Weapon design was changing the world over at the time, and Britain was breaking new ground with a bullpup style stamped steel rifle. It is hard to believe they had so much trouble with it, Kalishnakov's were stamped and they were very reliable. The Steyr Aug was a bullpup, although not stamped, and their gun was successful. Steve follows every turn in the development, and his views as to why this happened seem to hit the mark. The rifle didn't fail because of lack of money, although in the beginning, this is what may have stumped it's development.
The story is a mixed one for the British. On the one hand, many engineers went out on a limb trying to come up with the best compromise in weight, length, and power. Then on the other, it seems that accountants and bureaucrats conspired to build the worst possible rifle. Add to that some intrigue with design theft from Armalite, terrible reliability in battle, and a rebuilding of the entire small arms inventory of the British Armed Forces by a German company and the result is something that you couldn't have made up.
Steve Raw is uniqely qualified to tell this story. Not only did he spend half his life in the Royal Marines, but became an armorer, and more than that, in 1989 became head of the Armorers' Branch of the Royal Marines. He has tapped the knowledge of many experts in the field to complete this volumn and has left no stone unturned.
But the best feature of the book would satisfy any machinery geek. There are detailed pictures of every variant and prototype with in depth explanations of all features and modifications. (And there were lots of those!) Included are detailed field stripping and armorer repair procedures with even the measurements for making the tooling. Notwithstanding it's problems, this is an interesting rifle, and even though it took an incredible long time to mature, it appears to be close to what it was meant to be back in the '70's. The rifle does seem to be incredibly vulnerable to sand and/or any other kind of environmental debris, the only advice being "Throw a bucket of oil at it every chance you get!"

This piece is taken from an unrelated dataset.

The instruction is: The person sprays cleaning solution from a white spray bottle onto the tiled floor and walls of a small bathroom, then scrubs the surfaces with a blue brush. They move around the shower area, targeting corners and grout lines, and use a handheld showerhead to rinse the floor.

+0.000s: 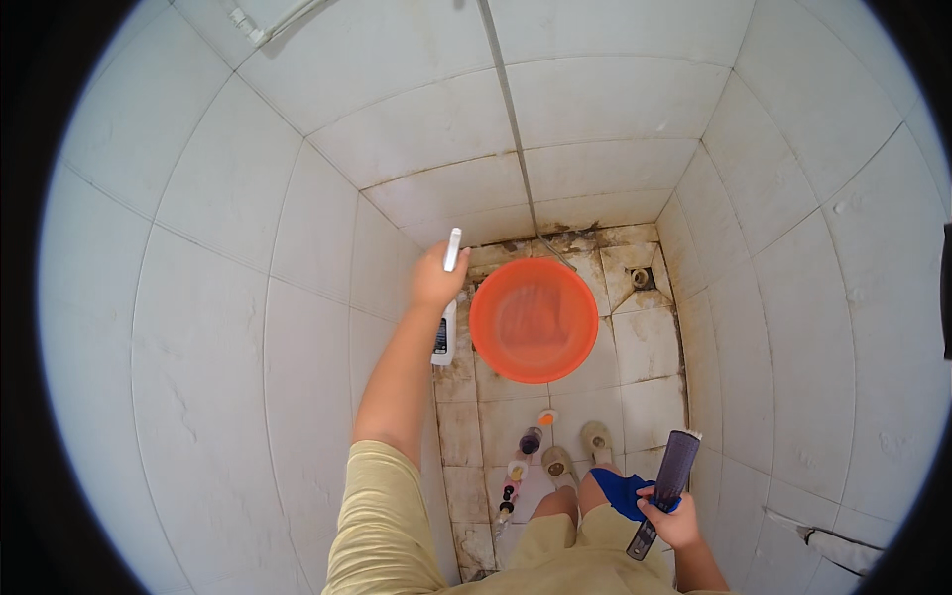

In the end, Steve bemoans the loss of Enfield's manufacturing and engineering talent, expertise and facilities, despite their mistakes with the SA80. Enfield was an entity dedicated to keeping the country in weapons, something that is now lost to fewer and larger international corporations whose interests are global in scope. If the world goes to hell, and it has a number of times in the last 100 years, a country's weapons manufacturing and expertise need to be inside it's national borders, and answerable to the country's political leaders, or you are playing a dangerous game in a changing world. For England it may already be too late.